El alto y desgarbado hombre miraba hacia el cielo; con el ceño fruncido sobre sus ojos azules y acuosos, atravesaba la plaza a paso acelerado: cuando dio con el lugar adecuado, la oscuridad ya impedía distinguir los colores. Era invierno y sus huesos lo avisaron de que otra noche al raso, sería preludio de largas jornadas con dolor de articulaciones.
Había llegado desde Berlín a Madrid hacía dos años, con lo puesto. Entonces comenzó a mendigar, pero siempre volvía al aeropuerto para dormir; era duro recorrer la distancia hasta la ciudad por que empujaba un pesado carro de maletas en el que acumulaba la ropa que obtenía de equipajes abandonados. Así, en invierno descansaba caliente; en verano no sufría el calor; tenía un baño cerca donde podía asearse y no corría riesgo de ser atacado o de sufrir un robo. La seguridad del recinto parecía no tener problemas con su presencia, si él pasaba desapercibido; eso duró cierto tiempo.
Un día, los mismos vigilantes de seguridad que lo ignoraban, lo obligaron a abandonar su refugio. Alegaron que eran órdenes de arriba; el aeropuerto debía mostrar buena imagen: su carrito y su mugrienta ropa, no encajaban en la foto. Cuando salió y dejó atrás su zona segura, ya era de noche. No tenía ni idea de dónde podría cobijarse y sintió algo que jamás había experimentado: miedo.
Tenía setenta años, era teutón, nunca quiso vivir de manera convencional y lo hizo a su aire, sin ataduras. No buscó trabajo fijo, aunque sí aprendió el oficio de carpintero: en Reinhausen, su ciudad natal, ejerció como aprendiz y después recorrió el país vestido con la indumentaria típica de ese oficio, mientras realizaba trabajos esporádicos; pero no se quedaba mucho tiempo en ningún lugar. Cuando se notó viejo para aguantar el frío alemán, decidió viajar a España y establecerse en un lugar más cálido. Su edad lo acobardaba y, a pesar de que no pensaba en el futuro, empezó a hacerlo, cuando lo obligaron a abandonar la zona aeroportuaria.

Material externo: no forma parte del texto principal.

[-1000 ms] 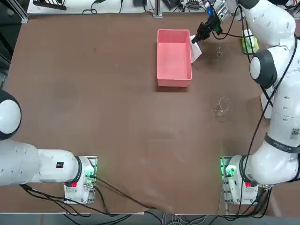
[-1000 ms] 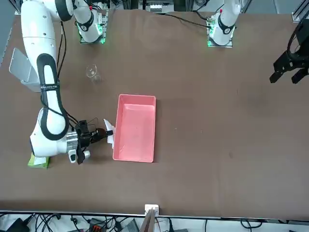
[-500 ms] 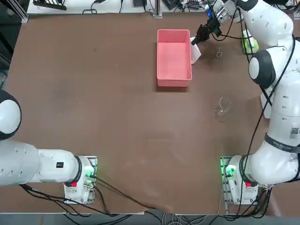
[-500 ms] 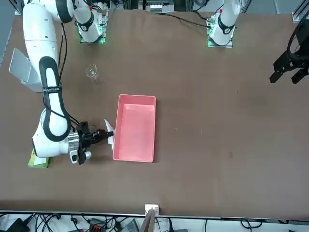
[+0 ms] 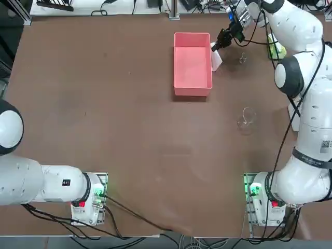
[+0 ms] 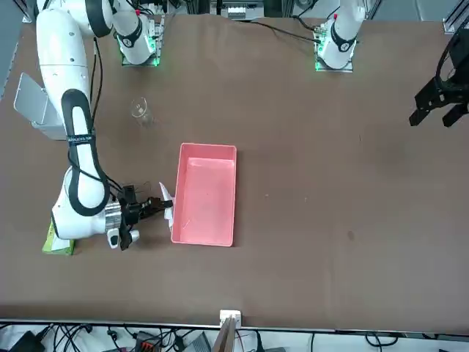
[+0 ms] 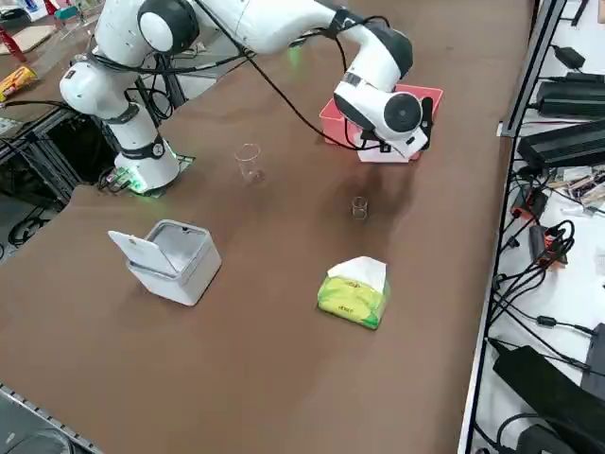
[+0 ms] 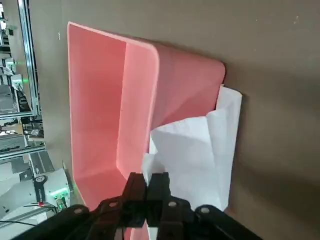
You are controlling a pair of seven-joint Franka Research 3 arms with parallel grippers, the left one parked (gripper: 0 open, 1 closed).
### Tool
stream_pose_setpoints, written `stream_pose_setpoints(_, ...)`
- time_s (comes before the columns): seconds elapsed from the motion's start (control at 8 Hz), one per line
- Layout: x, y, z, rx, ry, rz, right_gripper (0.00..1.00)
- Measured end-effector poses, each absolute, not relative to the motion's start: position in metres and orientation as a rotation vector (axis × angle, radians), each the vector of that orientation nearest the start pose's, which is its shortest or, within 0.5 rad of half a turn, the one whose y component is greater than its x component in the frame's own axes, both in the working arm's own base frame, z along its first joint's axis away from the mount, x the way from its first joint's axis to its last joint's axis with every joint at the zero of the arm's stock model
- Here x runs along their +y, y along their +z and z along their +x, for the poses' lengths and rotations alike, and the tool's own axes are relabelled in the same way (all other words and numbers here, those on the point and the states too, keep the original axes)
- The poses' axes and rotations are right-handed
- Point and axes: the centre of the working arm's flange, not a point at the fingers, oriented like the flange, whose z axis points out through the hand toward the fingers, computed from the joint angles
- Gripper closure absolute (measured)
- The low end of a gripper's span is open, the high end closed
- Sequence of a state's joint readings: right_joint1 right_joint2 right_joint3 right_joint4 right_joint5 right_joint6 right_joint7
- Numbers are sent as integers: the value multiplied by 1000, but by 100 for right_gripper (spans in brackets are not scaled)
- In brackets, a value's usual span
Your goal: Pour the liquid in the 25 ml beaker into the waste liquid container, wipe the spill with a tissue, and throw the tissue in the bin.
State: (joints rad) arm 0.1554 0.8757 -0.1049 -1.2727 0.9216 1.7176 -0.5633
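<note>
- Pink tray (image 5: 192,62): open rectangular bin at the far side of the table (image 5: 104,104), nothing visible inside it in the top or front view.
- White lidded container (image 7: 173,260): sits near the right arm's base side, lid tilted open; contents cannot be made out.
- Yellow-green tissue pack (image 7: 353,292): lies on the table near the white container, a white sheet sticking out of its top.
- Larger glass beaker (image 5: 246,118): upright on the table between the right arm's base and the tray; looks clear, contents not discernible.
- Tissue (image 8: 200,150): white, crumpled, hanging against the outer wall of the pink tray at its right-hand long side, not inside it.
- 25 ml beaker (image 5: 242,58): upright on the table, just beside the gripper, apart from the tray; contents not discernible.
- Right gripper (image 8: 146,181): just outside the tray's far right corner, fingers pinched together on an edge of the tissue.
</note>
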Motion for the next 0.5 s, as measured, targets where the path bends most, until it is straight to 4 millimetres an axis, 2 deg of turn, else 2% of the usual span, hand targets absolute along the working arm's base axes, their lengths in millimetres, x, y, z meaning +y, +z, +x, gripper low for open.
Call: stream_pose_setpoints(0.5, 131, 214, 709, -327, 224, -2262, 97)
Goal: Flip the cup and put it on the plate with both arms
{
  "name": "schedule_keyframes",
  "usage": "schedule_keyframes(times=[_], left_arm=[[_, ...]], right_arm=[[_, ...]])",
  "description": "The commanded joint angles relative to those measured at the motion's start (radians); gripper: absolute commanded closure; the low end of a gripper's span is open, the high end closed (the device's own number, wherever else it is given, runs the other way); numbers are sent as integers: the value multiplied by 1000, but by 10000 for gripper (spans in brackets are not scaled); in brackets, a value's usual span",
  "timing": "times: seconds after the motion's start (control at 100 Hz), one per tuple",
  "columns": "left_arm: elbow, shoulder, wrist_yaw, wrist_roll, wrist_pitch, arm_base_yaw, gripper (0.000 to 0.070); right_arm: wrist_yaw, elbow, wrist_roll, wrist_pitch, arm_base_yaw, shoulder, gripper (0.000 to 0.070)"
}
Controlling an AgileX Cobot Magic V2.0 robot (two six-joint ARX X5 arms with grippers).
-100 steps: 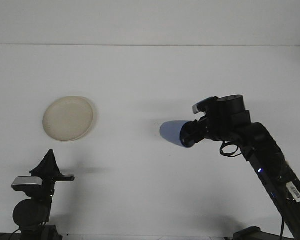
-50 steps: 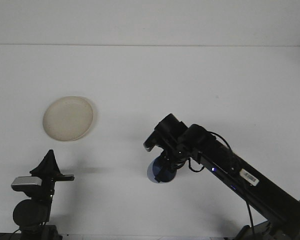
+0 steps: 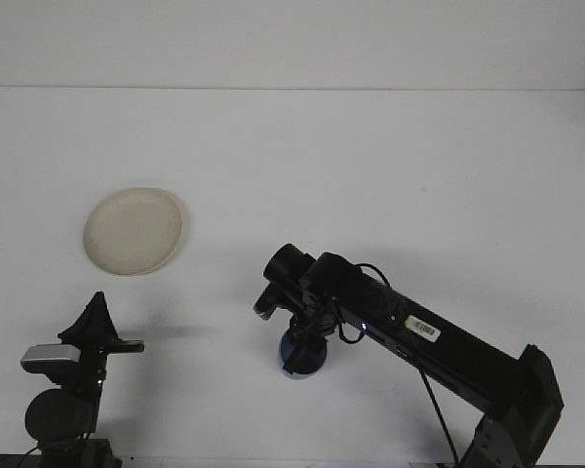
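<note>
- Where the frame's bottom-left corner lies nearest, left gripper on its black arm, pointing upward over a grey camera block; fingertips meeting in a dark peak, jaws closed on nothing.
- Just right of lower centre, small blue rounded cup standing on the white table, with its lower edge touching the surface.
- Directly above that blue cup, right gripper reaching down from the black right arm, which stretches in from the lower right corner; fingers clamped on the cup's upper part, hiding much of it.
- Cup's orientation, mouth up or mouth down, not clear from this view.
- Farther back, in the left half at mid-height, round cream-coloured plate lying flat on the table, bare, well apart from the cup and from both grippers.
- At the far top, pale wall behind the table's back edge.
</note>
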Motion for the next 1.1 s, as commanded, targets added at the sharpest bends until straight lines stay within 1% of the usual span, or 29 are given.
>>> schedule_keyframes(times=[0.0, 0.04, 0.06, 0.08, 0.19, 0.3, 0.35, 0.39, 0.42, 0.44, 0.49, 0.56, 0.66, 0.76, 0.85, 0.92, 0.93, 0.94, 0.97, 0.99, 1.09], left_arm=[[-20, -1, 2, -37, 13, 0, 687], [-20, -1, 2, -56, 13, 0, 687], [-20, -1, 2, -66, 13, 0, 687], [-20, -1, 2, -80, 13, 0, 687], [-20, -1, 2, -187, 14, 0, 688], [-12, -1, 2, -361, 12, 0, 689], [-8, -1, 7, -417, 11, 0, 688], [-2, 0, 34, -453, 10, 0, 688], [3, 0, 57, -465, 7, 0, 688], [8, 0, 85, -470, 3, 0, 688], [20, 0, 142, -469, -5, 0, 688], [54, 8, 214, -469, -71, 0, 685], [125, 45, 259, -466, -203, 0, 685], [213, 125, 315, -423, -271, 0, 685], [303, 228, 371, -365, -281, 0, 685], [396, 335, 420, -299, -302, -2, 685], [402, 343, 423, -299, -304, -2, 685], [422, 365, 429, -277, -313, -2, 685], [460, 407, 442, -240, -336, -5, 685], [498, 447, 450, -200, -364, -8, 685], [655, 611, 455, -54, -507, -34, 683]], right_arm=[[3, 26, -9, 8, 11, 23, 502], [3, 26, -9, 8, 11, 23, 393], [3, 27, -9, 6, 11, 23, 356], [3, 29, -9, 5, 11, 23, 347], [-4, 74, -13, -29, 6, 22, 347], [-5, 177, -19, -74, -7, 6, 347], [-5, 229, -21, -80, -14, -10, 347], [-5, 270, -24, -79, -22, -27, 347], [-4, 298, -27, -74, -31, -44, 347], [-5, 314, -27, -68, -37, -56, 347], [-5, 339, -27, -32, -59, -93, 347], [-25, 333, -26, 60, -97, -155, 348], [-65, 301, -26, 157, -175, -246, 349], [-85, 219, -26, 236, -254, -341, 349], [-88, 78, -8, 340, -322, -445, 354], [-87, -58, 3, 437, -371, -539, 354], [-87, -80, 5, 454, -378, -555, 354], [-86, -98, 8, 466, -384, -566, 355], [-86, -161, 19, 513, -405, -610, 355], [-86, -200, 28, 543, -418, -637, 354], [-87, -385, 67, 671, -475, -767, 354]])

Atemorizado, recorrió con premura un barrio cercano; buscó cajeros automáticos, portales, garajes, paradas de autobús… ningún lugar lo convencía. No se imaginaba echando sus mantas y algunos cartones, que había conseguido rebuscando en los contenedores de basura, al suelo y dormir a pierna suelta en algún sitio; le parecía aterrador, pero no tenía más remedio que hacerlo, aunque la idea lo desvelara. Por fin, encontró un rincón poco transitado en una zona algo retirada y allí, improvisó su dormitorio. Esa noche no consiguió conciliar el sueño: entre el frío, la humedad y el pavor ante alguien que pudiera llegar para robar lo poco que tenía… le fue imposible: escuchaba todo, cualquier ruido lo ponía en alerta y si oía pasos, era peor.
—Por la noche, los sonidos cambian ¿sabes?—contaba su amigo, que había muerto congelado en Berlín, hacía tres años—. La ciudad tiene su propia voz; la puedes escuchar durante unas pocas horas y no todos los días; los ruidos ensordecedores de bocinas, las personas que hablan por el móvil a gritos, los ladridos de las mascotas, los motores… son sustituidos por otros diferentes.
—Nunca he dormido al raso.
—Espero que no tengas que hacerlo.
La voz de su amigo retumbaba, con las mismas palabras: “espero que no tengas que hacerlo”, toda la noche en su cabeza. Después de «acomodarse», sintió cerca de su oreja algo que se movía con rapidez, que lo sobresaltó. Encendió una linterna y, horrorizado, descubrió dos cucarachas en el lugar donde tenía apoyada la cabeza; no había caído nunca tan bajo y, a pesar de ser un vagabundo, tenía su dignidad.
Su segunda noche no la volvería a pasar en la calle y sabía lo que tenía que hacer. Volvió a mirar al cielo, pasaban de las once, estaba en el lugar elegido, solo debía esperar. Poco después, escuchó unos pasos y cuando vio aparecer al transeúnte, el mendigo se abalanzó sobre él, mientras le hundía una y otra vez una afilada navaja en su pecho.
Al mismo tiempo, un policía (que en ese momento estaba fumando en la puerta de su comisaría) veía estupefacto cómo el vagabundo asesinaba, delante de sus narices, a una anciana sin que él pudiera evitarlo.
El asesino no opuso resistencia al ser detenido.